You only won’t get your money back if playing with 6 players and you get dead last!


----------



## mayorapple (Mar 26, 2020)

sounds interesting


----------



## Hikari (Mar 26, 2020)

ooo yay, i remember this! i look forward to playing this once its all set up!


----------



## alebrije (Mar 26, 2020)

I'd love to play as well!


----------



## 5atmkkds (Mar 26, 2020)

This looks like so much fun


----------



## NessSuccess (Mar 26, 2020)

Thanks guys! Please follow if you’re interested as although I will be coming her to post I’ll be more frequently posting on there when I’m opening my gates. My goal is to get this to be really big  still in the early stages. I want to host a game this weekend


----------



## joshwa (Mar 26, 2020)

this looks awesome. followed the twitter


----------



## Bunnybea (Mar 26, 2020)

Interested, this looks so fun!


----------



## TastyBells (Mar 26, 2020)

Thanks for the idea! I've been looking out for something like this! Following. Please tell us more!


----------



## rrenaa (Mar 26, 2020)

I’m interested!!!


----------



## SCORPA15 (Mar 26, 2020)

Cool!

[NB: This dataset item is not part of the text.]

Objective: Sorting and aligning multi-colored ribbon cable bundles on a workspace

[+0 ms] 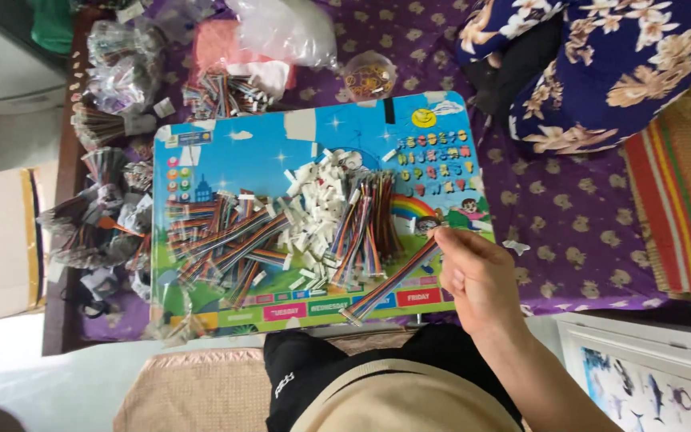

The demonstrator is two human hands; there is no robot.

I would definitely be up for this.


----------



## LaceGloves (Mar 26, 2020)

That looks amazing.


----------



## KeatAlex (Mar 27, 2020)

Interested! It seems like so much fun!


----------



## Khaelis (Mar 27, 2020)

I'm definitely interested so far.


----------



## petaI (Mar 27, 2020)

i'm interested! this looks so fun


----------



## Mars Adept (Mar 27, 2020)

I’m interested! Sounds exciting!


----------



## NessSuccess (Mar 27, 2020)

Thanks everyone! Please follow along on twitter! Gonna try to host this weekend


----------



## NessSuccess (Mar 27, 2020)

A little info for anyone interested:

There will be over 20 playable mini games!

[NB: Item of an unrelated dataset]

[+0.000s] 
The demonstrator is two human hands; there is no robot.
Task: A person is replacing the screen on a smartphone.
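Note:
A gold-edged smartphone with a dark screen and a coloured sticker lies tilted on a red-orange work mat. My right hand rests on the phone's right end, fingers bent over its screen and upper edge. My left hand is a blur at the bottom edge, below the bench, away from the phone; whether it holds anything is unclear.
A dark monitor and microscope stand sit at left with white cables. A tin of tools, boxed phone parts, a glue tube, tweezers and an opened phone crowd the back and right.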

Example - musical chairs - The host plays an ocarina around a group of chairs. when the host stops playing, grab a seat! Play until 1 player left!

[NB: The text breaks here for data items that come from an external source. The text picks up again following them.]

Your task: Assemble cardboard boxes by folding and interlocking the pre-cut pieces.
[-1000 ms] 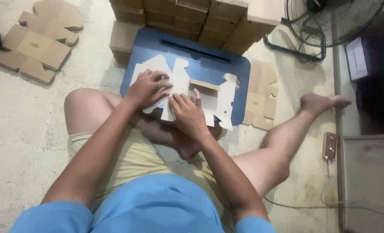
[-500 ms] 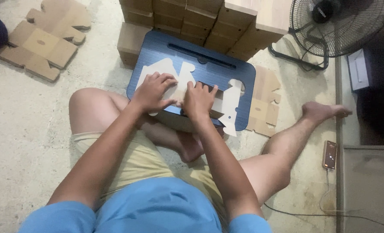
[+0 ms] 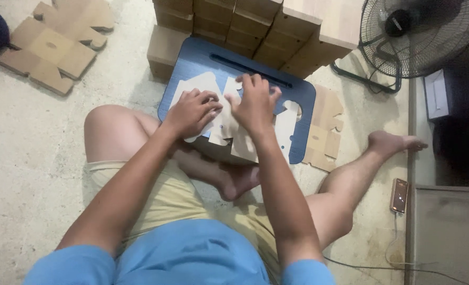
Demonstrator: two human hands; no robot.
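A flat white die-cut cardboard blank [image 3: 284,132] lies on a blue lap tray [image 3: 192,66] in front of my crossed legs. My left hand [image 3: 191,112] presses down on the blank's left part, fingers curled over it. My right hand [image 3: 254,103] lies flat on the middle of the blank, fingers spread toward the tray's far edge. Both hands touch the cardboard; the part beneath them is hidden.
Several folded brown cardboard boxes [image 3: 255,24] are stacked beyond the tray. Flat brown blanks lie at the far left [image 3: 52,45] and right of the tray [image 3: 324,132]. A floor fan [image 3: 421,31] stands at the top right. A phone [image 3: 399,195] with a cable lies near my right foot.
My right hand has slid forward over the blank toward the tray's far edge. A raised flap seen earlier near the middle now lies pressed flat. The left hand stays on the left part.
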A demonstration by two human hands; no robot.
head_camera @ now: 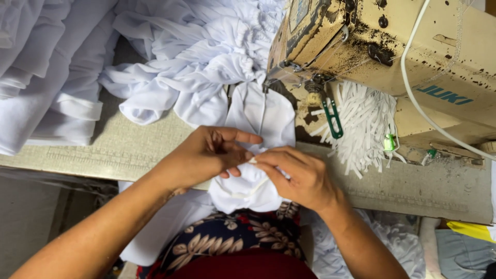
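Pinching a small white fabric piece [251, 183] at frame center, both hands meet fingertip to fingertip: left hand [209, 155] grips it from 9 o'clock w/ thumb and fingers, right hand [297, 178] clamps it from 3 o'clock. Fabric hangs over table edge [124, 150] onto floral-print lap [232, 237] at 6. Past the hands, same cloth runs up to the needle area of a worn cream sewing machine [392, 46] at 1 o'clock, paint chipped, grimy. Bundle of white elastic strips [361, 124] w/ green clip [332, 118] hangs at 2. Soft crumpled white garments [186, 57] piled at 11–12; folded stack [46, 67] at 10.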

Also the dice block will work using the spinner item! Will place the spinner which randomly picks a number 1-10 in the middle of the board, players will use this to roll the dice! Will be posting a twitter post soon with a pic of the spinner and explanation ! 

Please let me know if you have any ideas for minigames, or any ideas at all to make this as fun and good as possible!


----------



## Rosie Moon (Mar 27, 2020)

This sounds like so much fun! I’d definitely love to play!


----------



## Hikari (Mar 27, 2020)

If you're looking for a minigame idea, perhaps a trivia minigame, where you ask random Animal Crossing / Mario Party trivia questions, and whoever gets the most questions right wins?


----------



## Sloom (Mar 27, 2020)

oh my goodness! i remember this
definitely interested, I would follow but I dont really use twitter so I guess I'll just occasionally stalk it lol


----------



## NessSuccess (Mar 29, 2020)

It's almost playable! Let me know if you have any mini game ideas!


----------



## CodyMKW (Mar 29, 2020)

love this idea and also think I remember you from AiC


----------



## Kamzitty (Mar 29, 2020)

Just followed! This is a really cool idea!!


----------



## Harbour (Mar 29, 2020)

i don't have twitter but i'm so interested in this. i love the creativity behind this game and i love mario party! glad to see that you'll be combining two of my favourite games to play with others. 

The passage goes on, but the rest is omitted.